I’d say the light table is a bigger issue than the size of the plate. You can always, for example on a STAR, put several small plates on a deck layout to cover the entirety of the real, big plate. However, having a big enough light source that will evenly illuminate a big plate is a different thing. You might actually need to head to your local arts and crafts supplier to get a light table they use for tracing ![]()
Hey! I have a question, can the EasyPick pick colonies from 245mm x 245mm Bioassay plates?
Hi @robolabrat,
Yes, there is an XL light table available that supports the large format petri dishes. This has additional reference points that the camera channel uses to take several images of various sections of the plate (the field of view of the camera at the supported working distances does not cover the entire plate in a single image), which easyPick software stitches into a single image with all pixels mapped to calibrated deck coordinates.
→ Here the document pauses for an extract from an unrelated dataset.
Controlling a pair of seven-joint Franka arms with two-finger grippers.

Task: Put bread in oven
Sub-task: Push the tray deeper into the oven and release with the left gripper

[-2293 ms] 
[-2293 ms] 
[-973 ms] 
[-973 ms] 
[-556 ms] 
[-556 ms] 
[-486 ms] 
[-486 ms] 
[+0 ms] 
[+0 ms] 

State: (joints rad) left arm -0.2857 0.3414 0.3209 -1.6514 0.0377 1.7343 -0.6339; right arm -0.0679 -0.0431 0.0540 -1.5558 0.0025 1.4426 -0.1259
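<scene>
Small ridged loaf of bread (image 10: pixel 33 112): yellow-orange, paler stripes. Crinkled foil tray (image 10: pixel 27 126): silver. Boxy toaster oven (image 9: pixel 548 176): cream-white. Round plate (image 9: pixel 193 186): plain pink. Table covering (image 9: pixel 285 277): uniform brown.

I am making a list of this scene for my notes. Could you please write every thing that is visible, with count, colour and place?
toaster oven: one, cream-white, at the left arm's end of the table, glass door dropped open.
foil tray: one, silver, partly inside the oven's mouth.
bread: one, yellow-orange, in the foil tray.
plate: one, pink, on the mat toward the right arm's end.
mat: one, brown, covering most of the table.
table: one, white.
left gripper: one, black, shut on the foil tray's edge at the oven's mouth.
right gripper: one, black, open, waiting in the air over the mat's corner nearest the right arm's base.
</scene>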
The standard light table supports both 90mm round petri dishes, as well as SBS petri trays.
Thanks.
-Nick
Hi Nick thanks for your response. When you say large format petri dishes you mean larger diameter round ones or the square plates, bioassay plates. Like these ones: Thermo Scientific Nunc Square BioAssay Dishes 25 mm | Buy Online | Thermo Scientific™ | Fisher Scientific
Can one have a light table that accomodates these? Since the capability to stitch images is there, it should be possible? one would need a custom light table for this I assume, right? Does hamilton support that?
Out of curiosity — are you locked into those 245 × 245 bioassay plates, or is there some flexibility on format?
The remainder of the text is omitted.